What you are asked to do:
Word for word, transcribe the data below from the line with "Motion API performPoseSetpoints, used" to the line with "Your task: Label", keeping both of those lines.
+ + + + + + +
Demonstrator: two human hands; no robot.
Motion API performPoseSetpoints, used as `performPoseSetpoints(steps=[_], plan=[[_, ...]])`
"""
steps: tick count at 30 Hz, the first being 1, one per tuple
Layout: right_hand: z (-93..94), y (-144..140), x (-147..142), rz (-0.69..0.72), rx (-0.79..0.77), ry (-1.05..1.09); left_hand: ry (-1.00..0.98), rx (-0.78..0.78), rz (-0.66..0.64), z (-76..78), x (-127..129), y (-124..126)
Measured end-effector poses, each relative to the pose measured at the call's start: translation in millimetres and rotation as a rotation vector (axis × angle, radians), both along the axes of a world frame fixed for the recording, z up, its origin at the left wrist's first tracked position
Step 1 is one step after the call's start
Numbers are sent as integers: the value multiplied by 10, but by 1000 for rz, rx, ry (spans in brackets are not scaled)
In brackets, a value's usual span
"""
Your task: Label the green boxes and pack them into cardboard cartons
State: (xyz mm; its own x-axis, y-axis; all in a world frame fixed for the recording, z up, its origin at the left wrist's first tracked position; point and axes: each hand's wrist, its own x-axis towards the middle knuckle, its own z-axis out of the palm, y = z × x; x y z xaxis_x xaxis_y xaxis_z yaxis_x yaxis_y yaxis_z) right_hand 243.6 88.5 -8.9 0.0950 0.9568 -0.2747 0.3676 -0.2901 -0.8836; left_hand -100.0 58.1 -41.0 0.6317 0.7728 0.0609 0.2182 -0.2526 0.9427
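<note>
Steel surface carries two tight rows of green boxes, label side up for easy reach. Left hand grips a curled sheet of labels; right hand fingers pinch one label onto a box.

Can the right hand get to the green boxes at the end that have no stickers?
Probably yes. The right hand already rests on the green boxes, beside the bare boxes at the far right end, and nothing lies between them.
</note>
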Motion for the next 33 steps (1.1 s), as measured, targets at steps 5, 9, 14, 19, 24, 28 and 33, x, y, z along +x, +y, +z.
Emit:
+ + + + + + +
Expected answer:
Motion API performPoseSetpoints, used as `performPoseSetpoints(steps=[_], plan=[[_, ...]])`
"""
steps: tick count at 30 Hz, the first being 1, one per tuple
Layout: right_hand: z (-93..94), y (-144..140), x (-147..142), rz (-0.69..0.72), rx (-0.79..0.77), ry (-1.05..1.09); left_hand: ry (-1.00..0.98), rx (-0.78..0.78), rz (-0.66..0.64), z (-76..78), x (-127..129), y (-124..126)
Measured end-effector poses, each relative to the pose measured at the call's start: translation in millimetres and rotation as a rotation vector (axis × angle, radians), both along the axes of a world frame fixed for the recording, z up, its origin at the left wrist's first tracked position
Step 1 is one step after the call's start
Numbers are sent as integers: the value multiplied by 10, but by 1000 for rz, rx, ry (spans in brackets are not scaled)
In brackets, a value's usual span
"""
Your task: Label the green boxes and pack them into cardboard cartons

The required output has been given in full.